(Data shown Opens)
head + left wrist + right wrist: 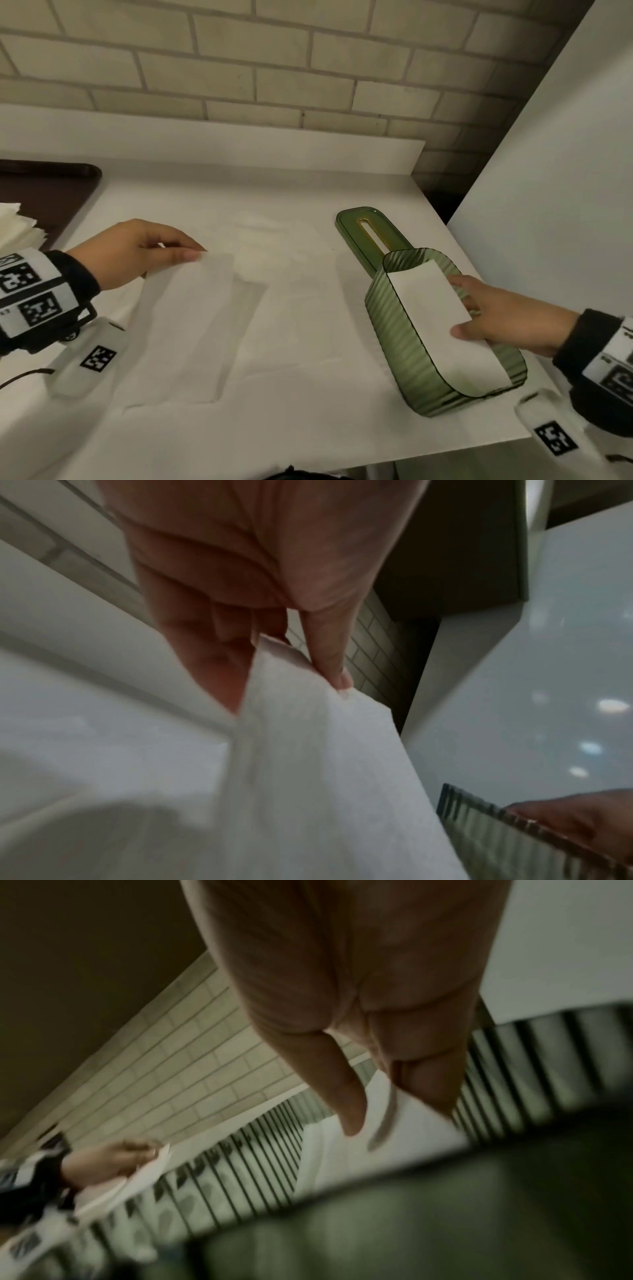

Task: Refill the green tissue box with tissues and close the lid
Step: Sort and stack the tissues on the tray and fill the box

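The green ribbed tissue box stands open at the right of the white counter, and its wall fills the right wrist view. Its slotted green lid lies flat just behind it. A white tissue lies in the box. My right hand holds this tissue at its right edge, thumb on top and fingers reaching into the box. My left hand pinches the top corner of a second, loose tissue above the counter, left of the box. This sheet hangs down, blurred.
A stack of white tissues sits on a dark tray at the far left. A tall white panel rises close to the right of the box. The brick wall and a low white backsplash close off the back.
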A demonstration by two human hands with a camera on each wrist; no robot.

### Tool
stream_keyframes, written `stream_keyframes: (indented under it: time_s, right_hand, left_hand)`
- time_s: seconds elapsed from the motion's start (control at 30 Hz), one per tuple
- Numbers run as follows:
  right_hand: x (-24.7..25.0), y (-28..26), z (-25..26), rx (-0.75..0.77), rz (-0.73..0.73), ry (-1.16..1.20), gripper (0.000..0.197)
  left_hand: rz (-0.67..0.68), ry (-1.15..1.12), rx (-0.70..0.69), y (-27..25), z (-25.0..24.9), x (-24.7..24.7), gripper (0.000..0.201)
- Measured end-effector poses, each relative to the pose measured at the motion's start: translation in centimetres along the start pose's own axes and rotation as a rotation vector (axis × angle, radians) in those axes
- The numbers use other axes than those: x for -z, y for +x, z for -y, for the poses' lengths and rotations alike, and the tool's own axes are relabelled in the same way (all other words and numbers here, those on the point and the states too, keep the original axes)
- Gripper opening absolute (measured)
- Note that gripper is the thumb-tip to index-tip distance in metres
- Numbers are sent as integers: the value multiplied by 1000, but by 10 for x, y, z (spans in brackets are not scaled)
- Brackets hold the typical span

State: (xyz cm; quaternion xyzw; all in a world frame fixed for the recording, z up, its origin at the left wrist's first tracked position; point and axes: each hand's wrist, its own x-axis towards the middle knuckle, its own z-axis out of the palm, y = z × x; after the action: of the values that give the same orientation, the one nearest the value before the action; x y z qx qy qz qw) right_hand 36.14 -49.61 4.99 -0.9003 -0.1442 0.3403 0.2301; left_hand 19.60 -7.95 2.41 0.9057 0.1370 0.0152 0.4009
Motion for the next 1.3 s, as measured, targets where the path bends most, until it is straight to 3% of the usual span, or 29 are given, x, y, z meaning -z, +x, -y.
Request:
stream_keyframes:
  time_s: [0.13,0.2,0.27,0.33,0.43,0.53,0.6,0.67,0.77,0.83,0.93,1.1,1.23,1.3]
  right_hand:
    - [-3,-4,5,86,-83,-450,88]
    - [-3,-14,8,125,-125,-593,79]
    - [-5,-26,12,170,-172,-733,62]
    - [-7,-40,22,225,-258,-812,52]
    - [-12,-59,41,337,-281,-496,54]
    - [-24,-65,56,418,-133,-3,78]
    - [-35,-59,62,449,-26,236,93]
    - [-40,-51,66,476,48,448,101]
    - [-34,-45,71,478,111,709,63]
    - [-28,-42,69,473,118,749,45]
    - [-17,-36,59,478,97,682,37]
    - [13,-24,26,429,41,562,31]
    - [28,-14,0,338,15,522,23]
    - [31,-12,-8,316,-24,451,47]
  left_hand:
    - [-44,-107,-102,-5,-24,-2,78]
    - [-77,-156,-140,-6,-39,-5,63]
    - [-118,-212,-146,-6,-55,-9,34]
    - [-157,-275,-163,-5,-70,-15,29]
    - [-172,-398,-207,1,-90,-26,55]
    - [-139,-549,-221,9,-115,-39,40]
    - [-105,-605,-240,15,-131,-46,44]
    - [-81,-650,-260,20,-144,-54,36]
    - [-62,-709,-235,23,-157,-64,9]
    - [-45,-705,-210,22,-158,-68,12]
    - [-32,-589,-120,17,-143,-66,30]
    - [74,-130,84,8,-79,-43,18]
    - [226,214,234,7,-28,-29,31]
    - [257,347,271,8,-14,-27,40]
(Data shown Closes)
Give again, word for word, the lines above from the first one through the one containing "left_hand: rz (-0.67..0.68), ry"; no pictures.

→ Response area:
head + left wrist + right wrist: 

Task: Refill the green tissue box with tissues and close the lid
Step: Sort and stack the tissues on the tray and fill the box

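The green ribbed tissue box stands open at the right of the white counter, and its wall fills the right wrist view. Its slotted green lid lies flat just behind it. A white tissue lies in the box. My right hand holds this tissue at its right edge, thumb on top and fingers reaching into the box. My left hand pinches the top corner of a second, loose tissue above the counter, left of the box. This sheet hangs down, blurred.
A stack of white tissues sits on a dark tray at the far left. A tall white panel rises close to the right of the box. The brick wall and a low white backsplash close off the back.
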A demonstration by two human hands with a camera on each wrist; no robot.

### Tool
stream_keyframes, written `stream_keyframes: (indented under it: time_s, right_hand, left_hand)`
- time_s: seconds elapsed from the motion's start (control at 30 Hz), one per tuple
- Numbers run as follows:
  right_hand: x (-24.7..25.0), y (-28..26), z (-25..26), rx (-0.75..0.77), rz (-0.73..0.73), ry (-1.16..1.20), gripper (0.000..0.197)
  left_hand: rz (-0.67..0.68), ry (-1.15..1.12), rx (-0.70..0.69), y (-27..25), z (-25.0..24.9), x (-24.7..24.7), gripper (0.000..0.201)

The exercise contains no remaining tasks.